Il Papa ha condiviso con me due o tre opinioni su alcuni temi, in particolare carceri e su immigrati. Su altri temi avevamo opinioni totalmente diverse, come sull’aborto e l’eutanasia. Quando è venuto a trovarmi, improvvisamente, abbiamo parlato soprattutto di carceri e immigrati, delle tante guerre colpevolmente ignorate, questioni su cui Papa Francesco si è sempre speso con coraggio e amore verso il prossimo che prescindeva da qualsiasi appartenenza etnica o religiosa. Non mi interessa aggiungere la mia alle innumerevoli definizioni che in questi giorni sono state appiccicate al Papa defunto, tantomeno unirmi al coro degli ipocriti che hanno scoperto le sue “virtù” postume ignorando bellamente le sue indicazioni da vivo. Sui diritti dei tanti dimenticati o ignorati o discriminati dagli uomini, come i detenuti e i migranti, non siamo stati “Fratelli tutti”. I miei, che sono di Brà, mi hanno detto che la sua famiglia, che è di Asti, praticamente attaccati, è quella che sa di più della storia della famiglia Bergoglio, quando sono partiti con la nave, vivendo la condizione di immigrati, che Francesco ha conosciuto di persona. L’ha vissuta e non solo visitata.
Due temi, le carceri e i migranti, che hanno caratterizzato il pontificato di Bergoglio fino ai suoi ultimi giorni di vita, basti pensare alla visita ai detenuti del carcere romano di Regina Coeli, giovedì scorso. Arrivato poco prima delle 15, trascorse circa mezz’ora nel penitenziario: “A me piace fare tutti gli anni quello che ha fatto Gesù il Giovedì Santo, la lavanda dei piedi, in carcere. Quest’anno non posso farlo, ma posso e voglio essere vicino a voi. Prego per voi e per le vostre famiglie”, disse il Pontefice. Sulla difesa dei più indifesi Francesco ha parlato molto, ma quanto è stato ascoltato, senatrice Bonino?
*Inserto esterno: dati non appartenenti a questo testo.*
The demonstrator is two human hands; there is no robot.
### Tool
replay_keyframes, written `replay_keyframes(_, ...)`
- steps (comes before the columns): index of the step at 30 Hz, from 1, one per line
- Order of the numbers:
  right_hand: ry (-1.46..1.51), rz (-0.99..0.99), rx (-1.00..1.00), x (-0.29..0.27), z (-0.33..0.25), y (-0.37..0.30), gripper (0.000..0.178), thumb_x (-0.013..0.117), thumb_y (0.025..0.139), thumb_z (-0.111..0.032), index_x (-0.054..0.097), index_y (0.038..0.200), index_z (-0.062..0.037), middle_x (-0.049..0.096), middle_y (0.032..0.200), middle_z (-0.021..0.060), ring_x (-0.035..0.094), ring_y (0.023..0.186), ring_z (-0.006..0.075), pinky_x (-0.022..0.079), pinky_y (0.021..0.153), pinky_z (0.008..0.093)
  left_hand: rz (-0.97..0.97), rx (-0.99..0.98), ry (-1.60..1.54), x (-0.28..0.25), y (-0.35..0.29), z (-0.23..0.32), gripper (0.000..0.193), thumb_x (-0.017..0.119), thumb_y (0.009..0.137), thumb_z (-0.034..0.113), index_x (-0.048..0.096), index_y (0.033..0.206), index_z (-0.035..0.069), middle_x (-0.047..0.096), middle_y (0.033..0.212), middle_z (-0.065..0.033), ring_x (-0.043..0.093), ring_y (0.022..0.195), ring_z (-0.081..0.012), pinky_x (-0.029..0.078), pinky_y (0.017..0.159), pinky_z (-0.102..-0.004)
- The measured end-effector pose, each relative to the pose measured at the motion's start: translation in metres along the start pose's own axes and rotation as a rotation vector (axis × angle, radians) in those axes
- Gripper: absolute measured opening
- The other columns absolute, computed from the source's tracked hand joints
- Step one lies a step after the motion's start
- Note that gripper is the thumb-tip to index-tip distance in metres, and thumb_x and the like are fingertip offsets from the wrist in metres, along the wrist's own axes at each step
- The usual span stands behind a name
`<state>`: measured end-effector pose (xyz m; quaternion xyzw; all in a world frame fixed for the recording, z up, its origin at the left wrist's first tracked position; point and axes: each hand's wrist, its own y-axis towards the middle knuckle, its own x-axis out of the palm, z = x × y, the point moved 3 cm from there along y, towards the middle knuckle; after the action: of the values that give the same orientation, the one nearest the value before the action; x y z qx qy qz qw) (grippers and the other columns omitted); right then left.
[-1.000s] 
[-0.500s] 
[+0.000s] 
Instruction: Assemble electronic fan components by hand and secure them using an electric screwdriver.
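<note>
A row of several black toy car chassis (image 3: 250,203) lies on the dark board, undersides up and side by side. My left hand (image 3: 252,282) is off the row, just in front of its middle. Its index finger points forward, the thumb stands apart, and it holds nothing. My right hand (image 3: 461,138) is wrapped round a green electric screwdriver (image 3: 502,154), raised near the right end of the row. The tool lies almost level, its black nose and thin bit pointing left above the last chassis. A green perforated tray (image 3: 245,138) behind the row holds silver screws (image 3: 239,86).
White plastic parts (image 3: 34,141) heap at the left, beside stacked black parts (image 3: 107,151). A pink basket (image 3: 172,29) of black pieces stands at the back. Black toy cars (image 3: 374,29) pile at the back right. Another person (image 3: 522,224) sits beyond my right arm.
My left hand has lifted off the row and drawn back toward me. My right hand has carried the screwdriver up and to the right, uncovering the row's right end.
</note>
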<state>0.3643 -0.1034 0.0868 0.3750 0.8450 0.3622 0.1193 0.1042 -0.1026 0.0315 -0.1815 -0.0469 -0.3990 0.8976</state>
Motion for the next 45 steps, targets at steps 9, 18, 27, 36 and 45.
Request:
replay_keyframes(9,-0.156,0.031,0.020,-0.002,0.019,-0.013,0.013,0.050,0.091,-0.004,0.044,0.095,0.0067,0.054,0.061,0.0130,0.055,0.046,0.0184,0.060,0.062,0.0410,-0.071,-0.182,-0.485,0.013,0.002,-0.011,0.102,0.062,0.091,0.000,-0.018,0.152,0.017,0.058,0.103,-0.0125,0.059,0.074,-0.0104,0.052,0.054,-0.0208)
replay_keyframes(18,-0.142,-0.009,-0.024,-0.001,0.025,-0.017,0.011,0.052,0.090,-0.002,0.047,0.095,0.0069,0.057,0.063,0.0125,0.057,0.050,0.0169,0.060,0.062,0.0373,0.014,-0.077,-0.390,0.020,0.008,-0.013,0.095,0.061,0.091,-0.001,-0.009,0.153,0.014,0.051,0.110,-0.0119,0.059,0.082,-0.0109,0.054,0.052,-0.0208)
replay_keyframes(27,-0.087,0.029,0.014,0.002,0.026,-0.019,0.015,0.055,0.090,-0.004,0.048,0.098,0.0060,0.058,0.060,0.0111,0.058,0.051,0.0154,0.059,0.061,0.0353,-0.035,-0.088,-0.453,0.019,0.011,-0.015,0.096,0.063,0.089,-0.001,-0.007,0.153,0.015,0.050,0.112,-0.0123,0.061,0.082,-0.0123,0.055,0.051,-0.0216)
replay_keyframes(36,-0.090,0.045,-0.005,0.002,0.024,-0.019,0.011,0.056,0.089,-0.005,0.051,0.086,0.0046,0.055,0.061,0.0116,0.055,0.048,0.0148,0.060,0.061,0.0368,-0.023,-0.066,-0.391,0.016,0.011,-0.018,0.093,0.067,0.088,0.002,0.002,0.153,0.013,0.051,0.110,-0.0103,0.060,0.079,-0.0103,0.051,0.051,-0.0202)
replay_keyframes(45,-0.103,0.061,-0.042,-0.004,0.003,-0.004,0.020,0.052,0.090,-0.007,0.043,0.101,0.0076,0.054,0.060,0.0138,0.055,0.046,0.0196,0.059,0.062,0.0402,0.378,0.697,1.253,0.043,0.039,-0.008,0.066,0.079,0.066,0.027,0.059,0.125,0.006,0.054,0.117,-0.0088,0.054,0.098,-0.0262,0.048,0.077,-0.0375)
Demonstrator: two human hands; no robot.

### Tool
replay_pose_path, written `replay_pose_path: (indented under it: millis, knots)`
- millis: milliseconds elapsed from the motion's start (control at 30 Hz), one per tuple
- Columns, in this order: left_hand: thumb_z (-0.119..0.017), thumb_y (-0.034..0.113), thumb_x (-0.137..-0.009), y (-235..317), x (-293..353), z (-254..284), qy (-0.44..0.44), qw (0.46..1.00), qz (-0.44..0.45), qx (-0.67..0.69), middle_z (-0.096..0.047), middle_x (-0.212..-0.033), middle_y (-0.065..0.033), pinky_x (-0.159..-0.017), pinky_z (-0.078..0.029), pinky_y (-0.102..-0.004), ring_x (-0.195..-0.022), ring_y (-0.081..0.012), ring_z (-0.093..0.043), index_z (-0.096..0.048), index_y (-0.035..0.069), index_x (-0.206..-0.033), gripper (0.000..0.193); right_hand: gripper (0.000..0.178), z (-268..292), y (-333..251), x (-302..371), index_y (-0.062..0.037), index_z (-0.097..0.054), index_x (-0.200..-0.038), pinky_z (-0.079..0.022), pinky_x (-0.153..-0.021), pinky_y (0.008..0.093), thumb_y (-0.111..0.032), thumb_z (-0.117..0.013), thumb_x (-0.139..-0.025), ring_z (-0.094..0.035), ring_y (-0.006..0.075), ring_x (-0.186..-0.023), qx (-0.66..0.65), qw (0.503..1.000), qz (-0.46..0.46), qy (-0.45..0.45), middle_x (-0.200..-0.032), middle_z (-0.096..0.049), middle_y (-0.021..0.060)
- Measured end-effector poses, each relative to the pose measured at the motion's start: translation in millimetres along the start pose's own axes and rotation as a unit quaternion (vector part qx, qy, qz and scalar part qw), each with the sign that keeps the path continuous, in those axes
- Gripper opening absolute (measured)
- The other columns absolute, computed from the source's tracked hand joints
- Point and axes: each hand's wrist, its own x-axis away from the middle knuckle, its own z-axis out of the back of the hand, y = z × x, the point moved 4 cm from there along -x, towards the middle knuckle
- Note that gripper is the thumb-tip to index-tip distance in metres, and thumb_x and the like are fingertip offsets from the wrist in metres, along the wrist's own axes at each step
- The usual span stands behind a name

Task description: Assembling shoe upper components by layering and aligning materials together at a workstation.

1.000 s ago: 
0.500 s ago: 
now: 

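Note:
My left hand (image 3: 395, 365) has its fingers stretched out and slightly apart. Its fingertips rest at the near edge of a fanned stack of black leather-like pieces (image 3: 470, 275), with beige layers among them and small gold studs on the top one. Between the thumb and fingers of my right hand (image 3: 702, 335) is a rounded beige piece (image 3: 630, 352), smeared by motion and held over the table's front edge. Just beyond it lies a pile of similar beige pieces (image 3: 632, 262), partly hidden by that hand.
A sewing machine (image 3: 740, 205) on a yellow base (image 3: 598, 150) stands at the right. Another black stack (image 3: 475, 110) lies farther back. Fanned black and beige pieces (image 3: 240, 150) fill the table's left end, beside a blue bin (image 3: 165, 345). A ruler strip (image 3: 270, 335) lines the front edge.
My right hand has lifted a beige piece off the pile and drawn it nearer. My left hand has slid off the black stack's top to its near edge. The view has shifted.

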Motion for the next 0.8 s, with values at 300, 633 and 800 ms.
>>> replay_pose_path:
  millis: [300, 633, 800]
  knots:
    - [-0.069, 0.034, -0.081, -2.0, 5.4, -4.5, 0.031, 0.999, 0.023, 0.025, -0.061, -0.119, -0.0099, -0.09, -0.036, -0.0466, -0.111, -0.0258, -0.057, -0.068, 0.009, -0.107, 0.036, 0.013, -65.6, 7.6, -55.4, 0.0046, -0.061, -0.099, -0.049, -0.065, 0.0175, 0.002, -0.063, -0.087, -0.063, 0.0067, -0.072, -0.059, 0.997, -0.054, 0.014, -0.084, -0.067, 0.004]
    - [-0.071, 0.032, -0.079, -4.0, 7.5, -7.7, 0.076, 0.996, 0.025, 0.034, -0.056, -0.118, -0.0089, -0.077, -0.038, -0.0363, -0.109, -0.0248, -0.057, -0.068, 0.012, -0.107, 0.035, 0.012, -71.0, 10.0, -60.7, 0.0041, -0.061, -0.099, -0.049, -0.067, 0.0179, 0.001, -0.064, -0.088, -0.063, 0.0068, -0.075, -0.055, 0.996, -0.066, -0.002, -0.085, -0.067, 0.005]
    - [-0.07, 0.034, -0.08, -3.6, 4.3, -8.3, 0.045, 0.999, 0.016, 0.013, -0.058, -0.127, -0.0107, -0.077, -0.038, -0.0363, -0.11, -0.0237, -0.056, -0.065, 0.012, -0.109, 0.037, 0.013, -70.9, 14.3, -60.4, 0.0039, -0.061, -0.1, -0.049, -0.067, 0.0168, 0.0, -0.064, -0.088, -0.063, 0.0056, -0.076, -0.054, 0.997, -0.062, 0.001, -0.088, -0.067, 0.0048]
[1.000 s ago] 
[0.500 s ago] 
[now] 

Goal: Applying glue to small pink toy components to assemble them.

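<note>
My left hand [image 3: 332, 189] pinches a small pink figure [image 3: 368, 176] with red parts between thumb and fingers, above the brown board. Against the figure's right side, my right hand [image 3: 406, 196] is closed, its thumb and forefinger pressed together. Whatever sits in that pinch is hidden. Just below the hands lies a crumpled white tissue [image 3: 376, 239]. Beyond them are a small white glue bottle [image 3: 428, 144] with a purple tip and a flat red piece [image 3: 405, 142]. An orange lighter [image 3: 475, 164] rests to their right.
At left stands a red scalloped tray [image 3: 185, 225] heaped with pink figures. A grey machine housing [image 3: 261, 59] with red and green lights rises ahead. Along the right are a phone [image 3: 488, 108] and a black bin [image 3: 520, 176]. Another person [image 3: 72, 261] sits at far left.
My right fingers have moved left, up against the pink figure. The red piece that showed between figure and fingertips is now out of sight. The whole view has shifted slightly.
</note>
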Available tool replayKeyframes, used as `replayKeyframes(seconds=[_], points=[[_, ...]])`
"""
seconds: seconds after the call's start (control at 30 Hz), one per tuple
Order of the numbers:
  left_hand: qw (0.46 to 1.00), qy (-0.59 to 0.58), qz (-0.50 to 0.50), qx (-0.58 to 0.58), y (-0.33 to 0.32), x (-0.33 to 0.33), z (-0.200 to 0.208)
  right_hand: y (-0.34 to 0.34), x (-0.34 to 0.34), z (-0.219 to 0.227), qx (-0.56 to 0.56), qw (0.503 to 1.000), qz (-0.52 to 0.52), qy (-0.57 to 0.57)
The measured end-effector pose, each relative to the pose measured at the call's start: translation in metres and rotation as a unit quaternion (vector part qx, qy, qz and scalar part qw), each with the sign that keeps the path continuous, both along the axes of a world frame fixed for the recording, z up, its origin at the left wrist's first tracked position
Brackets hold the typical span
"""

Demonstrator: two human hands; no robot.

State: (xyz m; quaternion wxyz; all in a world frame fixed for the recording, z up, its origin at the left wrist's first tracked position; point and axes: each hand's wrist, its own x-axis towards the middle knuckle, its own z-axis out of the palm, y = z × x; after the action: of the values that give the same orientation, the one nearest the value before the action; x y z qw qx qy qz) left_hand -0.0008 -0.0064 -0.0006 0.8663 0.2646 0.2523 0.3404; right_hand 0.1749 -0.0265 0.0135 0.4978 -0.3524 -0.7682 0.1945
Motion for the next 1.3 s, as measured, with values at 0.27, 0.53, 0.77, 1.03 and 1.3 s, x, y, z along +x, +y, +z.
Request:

Zero. Almeno a me questo pare, che non sia stato minimamente ascoltato, né sulla questione carceri né su quella degli immigrati. Almeno per quanto riguarda i potenti della Terra, o sedicenti tali, Francesco ha predicato nel deserto. Mentre parliamo, pensando alla sua famiglia, mi è venuto in mente che, sulla storia degli immigrati, Papa Francesco ha esperienza diretta, il ricordo di quando da bambino lo piazzarono sulla nave con i suoi genitori.
Tutti si sono cimentati in aggettivazioni. Chi l’ha definito il Papa del popolo, chi il Papa degli umili etc. Non c’è molto di “coccodrillesco” in questi riconoscimenti postumi?
Ma è sempre stato così e sempre lo sarà. Quando qualcuno muore si espande una dose massiccia di ipocrisia. Che sia lui o Pannella o chi per esso. Chiunque dopo morto viene sempre santificato.
Una cosa è certa: nella sua geopolitica, Francesco più che alla vecchia Europa ha guardato ai continenti giovani: l’America latina, l’Africa, l’Asia. Continenti che lei, senatrice Bonino, ha visitato più volte da parlamentare, ministra degli Esteri e Commissaria europea.
Penso che sia uno dei temi che più ci ha accomunato. La mia esperienza in Africa, soprattutto, e anche la consapevolezza che è ripresa la guerra in Sudan. Questo ci ha avvicinato tantissimo. Lui sapeva delle mie avventure in Africa perché l’Africa era piena di comboniani che lo informavano.
Senza addentrarci in un “toto papabili”, c’è l’idea di un Papa nero, africano come successore di Francesco. Cosa potrebbe significare per la Chiesa?
Questo non lo so. Però è sicuro che se non è una suora, se fosse un africano non mi parrebbe questa grande sorpresa.
Anche in questa occasione, l’Italia non si è fatta mancare polemiche politiche. Il Governo ha decretato cinque giorni di lutto nazionale, dentro i quali cade anche il 25 Aprile, con le celebrazioni della Liberazione dal nazifascismo.
Sono polemiche veramente assurde e francamente faccio fatica a comprenderne le ragioni della loro persistenza.
Sono anche un segno del degrado a cui è giunta la politica nel nostro Paese?
Non esageriamo tutte le volte. Il degrado c’è già di per sé, senza bisogno di tirarlo in ballo tutte le volte e su tutte le questioni. Il problema è come ne verremmo fuori, se è possibile.